Una notte, dopo il sorgere della Luna, Vilya decise di allontanarsi dalla protezione che la Sila le offriva per riprendere la sua ricerca e il suo cammino la condusse a un villaggio di Uomini che sorgeva al limitare del grande bosco. A una sola finestra scorse un lume acceso e si avvicinò; dietro il vetro stava una fanciulla... una bambina piuttosto, china su un volume vecchio e polveroso le cui pagine sembravano sfaldarsi a ogni tocco. Incuriosita dal libro più che dalla bambina stessa, la Maia rimase a osservarla al di là della finestra tentando inutilmente di capire di cosa stesse leggendo con tanta attenzione, finché lei non si voltò e la vide; stava per allontanarsi onde evitare che si spaventasse ulteriormente ma lei la richiamò
«Aspetta!», esclamò aprendo la finestra. «Non andartene!».
Vilya si voltò stupita
«Perché mi hai fermata? Non temi i fantasmi?».
«Tu non sei un fantasma», disse lei fissandola negli occhi. «Sei forse uno di quegli Elfi di cui leggo nel mio libro?».
«No, non sono un Elfo... ma tu come conosci i Priminati?

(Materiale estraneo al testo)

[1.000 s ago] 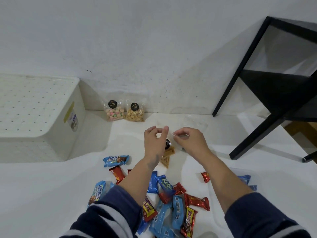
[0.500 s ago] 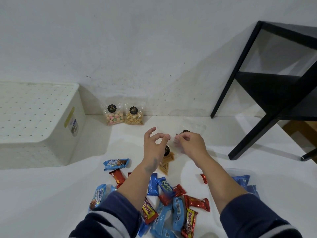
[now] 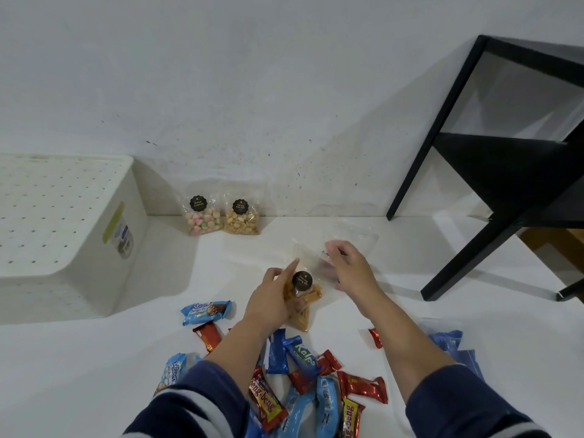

In quale opera degli Uomini è conservata ancora tale saggezza?», chiese Vilya mentre un sentimento che aveva dimenticato tornava ad affacciarsi nel suo cuore: la speranza. La speranza di aver finalmente trovato ciò che tanto bramava.
«La mia famiglia custodisce quel libro da anni», disse la bambina sorridendole. «Tanti anni, così tanti che la memoria di come i miei antenati ne entrarono in possesso è svanita... solo il libro rimane lì, trasmettendosi agli eredi con la raccomandazione di non lasciare svanire il sapere che contiene. E' il Libro Rosso dei Confini Occidentali».
Vilya sbarrò gli occhi mentre l'ombra di un sorriso le incurvava le labbra.
«Voi... voi sapete e ricordate... e soprattutto credete... la benedizione del potente Ilúvatar e dei Valar vi accompagnerà sempre finché custodirete un tale sapere... come ti chiami fanciulla?».
«Firíel... e il tuo nome qual è?».
La Maia sorrise mentre il suo sembiante visibile spariva confondendosi con il Vento dell'Ovest che l'avrebbe riportata infine alla beata Aman.
«Vilya».
Echeggiò una voce nell'aria.





NdA: questa modestissima storia è un mio piccolo omaggio al Professore perchè nel giorno del 36° anniversario della Sua morte, spero che nessuno dimentichi mai ciò che Lui ha creato.